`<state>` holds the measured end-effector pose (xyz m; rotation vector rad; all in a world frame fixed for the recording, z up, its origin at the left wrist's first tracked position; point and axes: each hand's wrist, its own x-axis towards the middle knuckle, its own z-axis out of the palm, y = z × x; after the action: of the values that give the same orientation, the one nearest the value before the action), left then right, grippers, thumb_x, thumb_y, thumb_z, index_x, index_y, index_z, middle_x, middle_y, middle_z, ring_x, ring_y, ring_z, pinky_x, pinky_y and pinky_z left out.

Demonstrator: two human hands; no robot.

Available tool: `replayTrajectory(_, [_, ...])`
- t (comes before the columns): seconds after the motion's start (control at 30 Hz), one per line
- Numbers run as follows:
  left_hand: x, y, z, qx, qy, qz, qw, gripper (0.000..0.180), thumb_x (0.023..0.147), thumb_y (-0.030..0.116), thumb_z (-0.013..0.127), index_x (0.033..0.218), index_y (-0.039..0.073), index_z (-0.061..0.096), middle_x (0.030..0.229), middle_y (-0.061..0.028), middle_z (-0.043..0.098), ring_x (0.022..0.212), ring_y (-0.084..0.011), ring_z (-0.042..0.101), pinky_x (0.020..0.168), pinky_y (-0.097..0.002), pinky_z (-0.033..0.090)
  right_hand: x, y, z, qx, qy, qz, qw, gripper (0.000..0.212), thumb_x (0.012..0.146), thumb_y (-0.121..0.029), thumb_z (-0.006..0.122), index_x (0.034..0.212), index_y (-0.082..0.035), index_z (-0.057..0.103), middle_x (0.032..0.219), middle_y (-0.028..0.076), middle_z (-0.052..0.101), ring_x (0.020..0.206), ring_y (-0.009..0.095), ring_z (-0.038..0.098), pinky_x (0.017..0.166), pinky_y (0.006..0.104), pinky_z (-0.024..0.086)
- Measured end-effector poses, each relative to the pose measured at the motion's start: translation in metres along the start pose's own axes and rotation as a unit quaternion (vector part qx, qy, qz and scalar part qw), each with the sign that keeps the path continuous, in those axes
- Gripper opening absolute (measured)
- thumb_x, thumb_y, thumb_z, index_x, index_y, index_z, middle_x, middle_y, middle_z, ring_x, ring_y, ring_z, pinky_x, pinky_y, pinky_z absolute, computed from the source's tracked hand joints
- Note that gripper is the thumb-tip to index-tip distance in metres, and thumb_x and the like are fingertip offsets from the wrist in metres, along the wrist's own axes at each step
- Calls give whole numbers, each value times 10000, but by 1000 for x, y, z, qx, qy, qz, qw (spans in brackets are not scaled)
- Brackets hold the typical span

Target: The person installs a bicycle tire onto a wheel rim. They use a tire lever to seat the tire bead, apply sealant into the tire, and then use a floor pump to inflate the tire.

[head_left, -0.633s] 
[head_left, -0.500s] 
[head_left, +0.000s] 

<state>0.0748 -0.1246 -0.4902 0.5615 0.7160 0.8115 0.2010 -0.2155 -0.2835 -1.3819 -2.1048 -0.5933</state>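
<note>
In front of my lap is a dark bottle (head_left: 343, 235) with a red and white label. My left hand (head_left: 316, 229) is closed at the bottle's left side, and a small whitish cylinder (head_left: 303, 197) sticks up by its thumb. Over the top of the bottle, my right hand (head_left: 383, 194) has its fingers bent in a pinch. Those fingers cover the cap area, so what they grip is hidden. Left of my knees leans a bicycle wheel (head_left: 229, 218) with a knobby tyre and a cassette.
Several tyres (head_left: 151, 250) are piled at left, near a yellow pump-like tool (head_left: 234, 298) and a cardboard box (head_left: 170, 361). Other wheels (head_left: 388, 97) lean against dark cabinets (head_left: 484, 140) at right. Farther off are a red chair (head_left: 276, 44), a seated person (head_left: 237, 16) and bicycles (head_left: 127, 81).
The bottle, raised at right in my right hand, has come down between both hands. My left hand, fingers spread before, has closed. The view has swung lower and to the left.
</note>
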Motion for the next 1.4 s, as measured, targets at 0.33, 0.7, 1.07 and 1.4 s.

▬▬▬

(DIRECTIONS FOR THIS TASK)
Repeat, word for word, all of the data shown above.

(ANSWER TO THIS PROBLEM)
`<state>` holds the measured end-effector pose (xyz m; rotation vector rad; all in a world frame fixed for the recording, z up, its origin at the left wrist's first tracked position; point and axes: each hand's wrist, its own x-axis towards the middle knuckle, its own z-axis out of the palm, y = z × x; after the action: of the values that give the same orientation, the one nearest the value before the action), left then right, grippers, thumb_x, thumb_y, thumb_z, index_x, index_y, index_z, middle_x, middle_y, middle_z, ring_x, ring_y, ring_z, pinky_x, pinky_y and pinky_z left out.

Demonstrator: two human hands; no robot.

Available tool: `replayTrajectory(_, [_, ...])`
- t (comes before the columns): seconds after the motion's start (control at 30 Hz), one per line
- Numbers run as follows:
  left_hand: x, y, z, qx, qy, qz, qw, gripper (0.000..0.180), thumb_x (0.023..0.147), thumb_y (-0.030..0.116), thumb_z (-0.013..0.127), index_x (0.033..0.218), index_y (-0.039..0.073), index_z (-0.061..0.096), middle_x (0.030..0.229), middle_y (-0.061..0.028), middle_z (-0.043..0.098), ring_x (0.022..0.212), ring_y (-0.084..0.011), ring_z (-0.042..0.101), pinky_x (0.020..0.168), pinky_y (-0.097..0.002), pinky_z (-0.033..0.090)
  right_hand: x, y, z, qx, qy, qz, qw, gripper (0.000..0.212), thumb_x (0.012..0.146), thumb_y (-0.121..0.029), thumb_z (-0.006..0.122), index_x (0.034..0.212), index_y (-0.082..0.035), index_z (-0.057..0.103), middle_x (0.032..0.219), middle_y (-0.028..0.076), middle_z (-0.052..0.101), ring_x (0.020..0.206), ring_y (-0.009..0.095), ring_z (-0.038..0.098), pinky_x (0.017..0.166), pinky_y (0.006..0.104), pinky_z (-0.024..0.086)
- Measured end-effector poses, each relative to the pose measured at the motion's start: translation in metres along the start pose's own axes and rotation as a unit quaternion (vector part qx, qy, qz and scalar part qw), each with the sign that keeps the path continuous, in those axes
- Gripper opening absolute (measured)
- thumb_x, thumb_y, thumb_z, index_x, index_y, index_z, middle_x, middle_y, middle_z, ring_x, ring_y, ring_z, pinky_x, pinky_y, pinky_z absolute, computed from the source's tracked hand joints
- Note that gripper is the thumb-tip to index-tip distance in metres, and thumb_x and the like are fingertip offsets from the wrist in metres, along the wrist's own axes at each step
- Calls give whole numbers, each value times 10000, but by 1000 for x, y, z, qx, qy, qz, qw (spans in brackets are not scaled)
- Brackets hold the typical span

Target: The person installs a bicycle tire onto a wheel rim. They use a tire lever to seat the tire bead, apply sealant into the tire, and then use a floor pump to inflate the tire.

[head_left, -0.633s] 
[head_left, -0.500s] 
[head_left, +0.000s] 

<state>0.0748 -0.1246 -0.4902 0.5615 0.7160 0.8115 0.2010 -0.2155 -0.2835 -1.3819 -2.1048 -0.5933</state>
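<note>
In front of my lap is a dark bottle (head_left: 343, 235) with a red and white label. My left hand (head_left: 316, 229) is closed at the bottle's left side, and a small whitish cylinder (head_left: 303, 197) sticks up by its thumb. Over the top of the bottle, my right hand (head_left: 383, 194) has its fingers bent in a pinch. Those fingers cover the cap area, so what they grip is hidden. Left of my knees leans a bicycle wheel (head_left: 229, 218) with a knobby tyre and a cassette.
Several tyres (head_left: 151, 250) are piled at left, near a yellow pump-like tool (head_left: 234, 298) and a cardboard box (head_left: 170, 361). Other wheels (head_left: 388, 97) lean against dark cabinets (head_left: 484, 140) at right. Farther off are a red chair (head_left: 276, 44), a seated person (head_left: 237, 16) and bicycles (head_left: 127, 81).
The bottle, raised at right in my right hand, has come down between both hands. My left hand, fingers spread before, has closed. The view has swung lower and to the left.
</note>
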Motion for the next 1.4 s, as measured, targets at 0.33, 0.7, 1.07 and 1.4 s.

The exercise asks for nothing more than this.